Alleinstehende – die Lückenbüsser
Sollen kinderlose Alleinstehende mehr arbeiten, um noch mehr Steuern zu einem höheren Tarif als Verheiratete abzuliefern, damit noch mehr Sonderwünsche erfüllt werden können? Oder um am Ende des Lebens ein grösseres Vermögen zu vererben, das nochmals mit Sondersteuern, nämlich je nach Kanton fast konfiskatorischen Erbschaftssteuern belegt wird, die Verheiratete und die meisten Nachkommen nicht leisten müssen?

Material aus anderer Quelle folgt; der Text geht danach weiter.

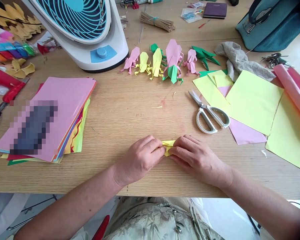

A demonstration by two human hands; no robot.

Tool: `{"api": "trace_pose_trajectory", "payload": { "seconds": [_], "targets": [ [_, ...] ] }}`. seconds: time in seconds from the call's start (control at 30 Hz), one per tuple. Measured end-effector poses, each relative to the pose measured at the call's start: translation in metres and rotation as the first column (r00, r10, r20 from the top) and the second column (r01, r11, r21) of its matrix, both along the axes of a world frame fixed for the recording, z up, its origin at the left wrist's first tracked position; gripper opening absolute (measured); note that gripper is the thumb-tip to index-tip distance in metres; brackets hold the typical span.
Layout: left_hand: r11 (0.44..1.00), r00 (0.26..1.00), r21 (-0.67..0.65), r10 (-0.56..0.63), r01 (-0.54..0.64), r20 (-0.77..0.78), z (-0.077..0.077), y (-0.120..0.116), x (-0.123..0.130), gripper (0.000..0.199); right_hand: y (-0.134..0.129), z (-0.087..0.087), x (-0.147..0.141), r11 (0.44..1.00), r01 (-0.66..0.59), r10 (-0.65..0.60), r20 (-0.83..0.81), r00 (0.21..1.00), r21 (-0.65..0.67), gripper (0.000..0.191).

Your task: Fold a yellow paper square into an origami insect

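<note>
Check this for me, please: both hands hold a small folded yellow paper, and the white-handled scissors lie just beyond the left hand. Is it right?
Not quite: the head view shows the white-handled scissors just beyond the right hand, not the left hand. Both do hold the small folded yellow paper.

here's the left forearm, bare, slanting in from the lower left, and the right forearm answers from the lower right! left hand and right hand meet almost head-on, backs upward, fingers bent into close pinches, a slim gap between them.
</note>
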State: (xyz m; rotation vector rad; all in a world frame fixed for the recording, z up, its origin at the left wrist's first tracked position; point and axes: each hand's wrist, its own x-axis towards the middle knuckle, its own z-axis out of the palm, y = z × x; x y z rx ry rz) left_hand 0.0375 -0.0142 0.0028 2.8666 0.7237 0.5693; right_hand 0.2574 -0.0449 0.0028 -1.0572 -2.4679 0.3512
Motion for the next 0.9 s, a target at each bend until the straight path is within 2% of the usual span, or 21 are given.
{"api": "trace_pose_trajectory", "payload": {
  "seconds": [0.17, 0.57, 0.73, 0.9],
  "targets": [
    [0.999, 0.999, 0.024, -0.031, 0.031, -0.008, -0.0009, -0.0023, -0.001, 0.014, -0.0001, -0.0002, 0.0004, 1.0, -0.004, 0.003, -0.026, 1.0, -0.028, 0.025],
    [0.999, 0.999, 0.038, -0.023, 0.024, -0.047, 0.0015, -0.0042, 0.0015, 0.013, -0.001, -0.0014, 0.0004, 0.999, -0.007, 0.007, -0.013, 1.0, -0.038, 0.026],
    [0.997, 0.999, -0.059, 0.052, -0.052, -0.013, 0.0008, -0.0052, 0.0026, 0.017, -0.0011, -0.001, -0.0014, 0.997, 0.011, -0.012, -0.02, 1.0, -0.077, 0.026],
    [0.975, 0.989, -0.183, 0.138, -0.127, 0.052, -0.0001, -0.0064, 0.0053, 0.015, -0.001, -0.001, -0.004, 0.987, 0.073, -0.084, -0.071, 0.994, -0.14, 0.022]
  ]
}}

Auch in der beruflichen Vorsorge erfolgen Umverteilungen nicht nur von Jung zu Alt, sondern von Alleinstehenden zu Paaren und Familien. Mit einem höheren Verdienst würden bei den Sozialversicherungen mehr Prämien anfallen, die zur Quersubventionierung für jene dienen würden, die keine oder wenig Prämien entrichten. Schon jetzt zeigt sich im Alter ein Nachteil bei der Rente: Alleinstehende ohne Kinder können keine Erziehungsgutschriften geltend machen, was sich bei der Höhe der Rente bemerkbar macht. Im Jahr 2021 erhielten 14.2% der ledigen Männer eine Maximalrente von 2390 Franken, 0.9% weitere erhielten eine Rente über 2390 Franken (z.B. durch Rentenaufschub). Bei den ledigen Frauen erhielten 11.9% eine Maximalrente und 1.3% weitere mehr als eine Maximalrente. Die durchschnittliche monatliche Altersrente beträgt für den ledigen Mann 1882 Franken, für den verheirateten jedoch 2012 Franken (solange das Ehepaar erst eine Rente bezieht). Das ist ein Unterschied von gut 10 Prozent. Es ist kaum anzunehmen, dass verheiratete Männer so viel mehr arbeiten als ledige.

Stimmen aus der Politik
Gemäss Onlineportal «20 Minuten» haben sich eine Befürworterin und ein Gegner der Vorlage aus dem National­rat wie folgt geäussert: Christian Wasserfallen, FDP/BE, sagte: «Das Problem ist, dass die Kita-Finanzierung nicht an ein höheres Erwerbspensum geknüpft ist. Es bleibt die freie Entscheidung der Eltern, die in den Genuss von Vergünstigung kommen, wie sie das Geld einsetzen». Min Li Marti, SP/ZH, äusserte sich dahingehend, dass es ja keine grossen Summen seien, die den erwerbstätigen Eltern in die Familienkasse gespült werden. Da fragt man sich erst recht, wieso die Steuerpflichtigen diese immense Summe aufbringen sollen, wenn es den Einzelnen gar nicht viel bringt.
Ist das letzte Wort in dieser Sache nun gesprochen? Man weiss es nicht. Die Hoffnung stirbt zuletzt.